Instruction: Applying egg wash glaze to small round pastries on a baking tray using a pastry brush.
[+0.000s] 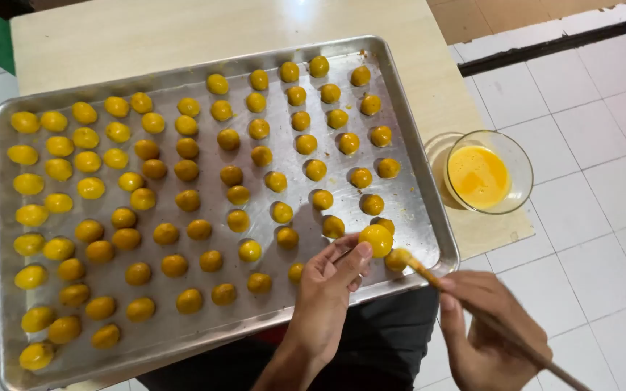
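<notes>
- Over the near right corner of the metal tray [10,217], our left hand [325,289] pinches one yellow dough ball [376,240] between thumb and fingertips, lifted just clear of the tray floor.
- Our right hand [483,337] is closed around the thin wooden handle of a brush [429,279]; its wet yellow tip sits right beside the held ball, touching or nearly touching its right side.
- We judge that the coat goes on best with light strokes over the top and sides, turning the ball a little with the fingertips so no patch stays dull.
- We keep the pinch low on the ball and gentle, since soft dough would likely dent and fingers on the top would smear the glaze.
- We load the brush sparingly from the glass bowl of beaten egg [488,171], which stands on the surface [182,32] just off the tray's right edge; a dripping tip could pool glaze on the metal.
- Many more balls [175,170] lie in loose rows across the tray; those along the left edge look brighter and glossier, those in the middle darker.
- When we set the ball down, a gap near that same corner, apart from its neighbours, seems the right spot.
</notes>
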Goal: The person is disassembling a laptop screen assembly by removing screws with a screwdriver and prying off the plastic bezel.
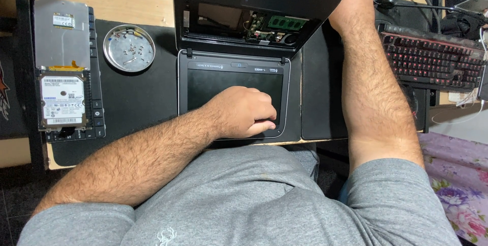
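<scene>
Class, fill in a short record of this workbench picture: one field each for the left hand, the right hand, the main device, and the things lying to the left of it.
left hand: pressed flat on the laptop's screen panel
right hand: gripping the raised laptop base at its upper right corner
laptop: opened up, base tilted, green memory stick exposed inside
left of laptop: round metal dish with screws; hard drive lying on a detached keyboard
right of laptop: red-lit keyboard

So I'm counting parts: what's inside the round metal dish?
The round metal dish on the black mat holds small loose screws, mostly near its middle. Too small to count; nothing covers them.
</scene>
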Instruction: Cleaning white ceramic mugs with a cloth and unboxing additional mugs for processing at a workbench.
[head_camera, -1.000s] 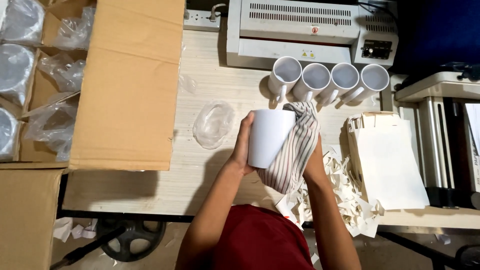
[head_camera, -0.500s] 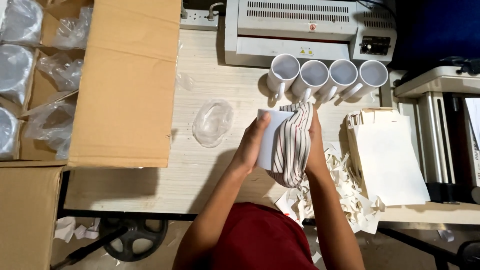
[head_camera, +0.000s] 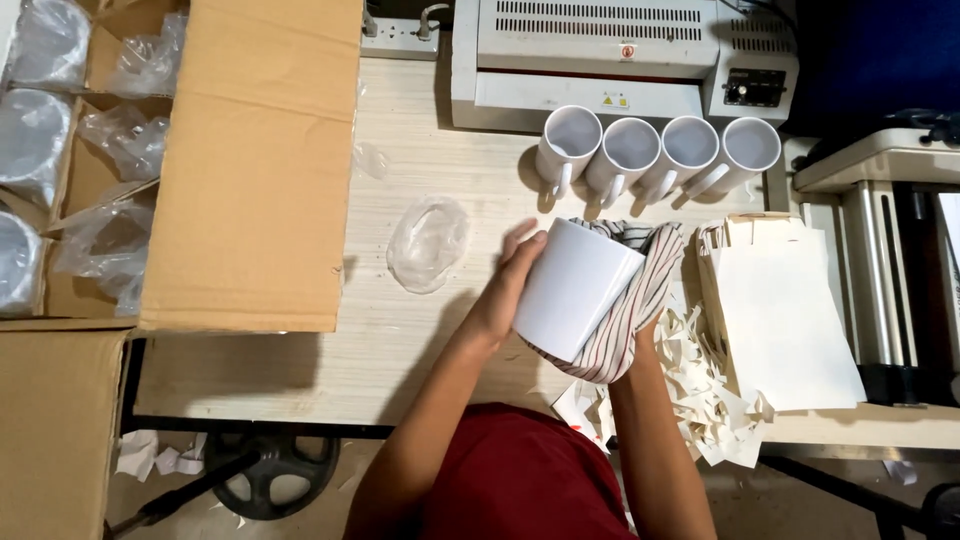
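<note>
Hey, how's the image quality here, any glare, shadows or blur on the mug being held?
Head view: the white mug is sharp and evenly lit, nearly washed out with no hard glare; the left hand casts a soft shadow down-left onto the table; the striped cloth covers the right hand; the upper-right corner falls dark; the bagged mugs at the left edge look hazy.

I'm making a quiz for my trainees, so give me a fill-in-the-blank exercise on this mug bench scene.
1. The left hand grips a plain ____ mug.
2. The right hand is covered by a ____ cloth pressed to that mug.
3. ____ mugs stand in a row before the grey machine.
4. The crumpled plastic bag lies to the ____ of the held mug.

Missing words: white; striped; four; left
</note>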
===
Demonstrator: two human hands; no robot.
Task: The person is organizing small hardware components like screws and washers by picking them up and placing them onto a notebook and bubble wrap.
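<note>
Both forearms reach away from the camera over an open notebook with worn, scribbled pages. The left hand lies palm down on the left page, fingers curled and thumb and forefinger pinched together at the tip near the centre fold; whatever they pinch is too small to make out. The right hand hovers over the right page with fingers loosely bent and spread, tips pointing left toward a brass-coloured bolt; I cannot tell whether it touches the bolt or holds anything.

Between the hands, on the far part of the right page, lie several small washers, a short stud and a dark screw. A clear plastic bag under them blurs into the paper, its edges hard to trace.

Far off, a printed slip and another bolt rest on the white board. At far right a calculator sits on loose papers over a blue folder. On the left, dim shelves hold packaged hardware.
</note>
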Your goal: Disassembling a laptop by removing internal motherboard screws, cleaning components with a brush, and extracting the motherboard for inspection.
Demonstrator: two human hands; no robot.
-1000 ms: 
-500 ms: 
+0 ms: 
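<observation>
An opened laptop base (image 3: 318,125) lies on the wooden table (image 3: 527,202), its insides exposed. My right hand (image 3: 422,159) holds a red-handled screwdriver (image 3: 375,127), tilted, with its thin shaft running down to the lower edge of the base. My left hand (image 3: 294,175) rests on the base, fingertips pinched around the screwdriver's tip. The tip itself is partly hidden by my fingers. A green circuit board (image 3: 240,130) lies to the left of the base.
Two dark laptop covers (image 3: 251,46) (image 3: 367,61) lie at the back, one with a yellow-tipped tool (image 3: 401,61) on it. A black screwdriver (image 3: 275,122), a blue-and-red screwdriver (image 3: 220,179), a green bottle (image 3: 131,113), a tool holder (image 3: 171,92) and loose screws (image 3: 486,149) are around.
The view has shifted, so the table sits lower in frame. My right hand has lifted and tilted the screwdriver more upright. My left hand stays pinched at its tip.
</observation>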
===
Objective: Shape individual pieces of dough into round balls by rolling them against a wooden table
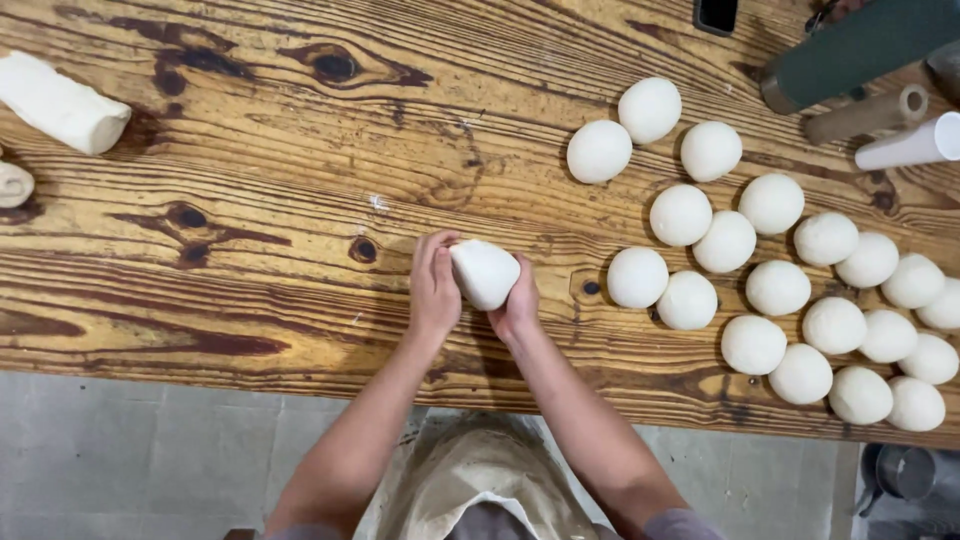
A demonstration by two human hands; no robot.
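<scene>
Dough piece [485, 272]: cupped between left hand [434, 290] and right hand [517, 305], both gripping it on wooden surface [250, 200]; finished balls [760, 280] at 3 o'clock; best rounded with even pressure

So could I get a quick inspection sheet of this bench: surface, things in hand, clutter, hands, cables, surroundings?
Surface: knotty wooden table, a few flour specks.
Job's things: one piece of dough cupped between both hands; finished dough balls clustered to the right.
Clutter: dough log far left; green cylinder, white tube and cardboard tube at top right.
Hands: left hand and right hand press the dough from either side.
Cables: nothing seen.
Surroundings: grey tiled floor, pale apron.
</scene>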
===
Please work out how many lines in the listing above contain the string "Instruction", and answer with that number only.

2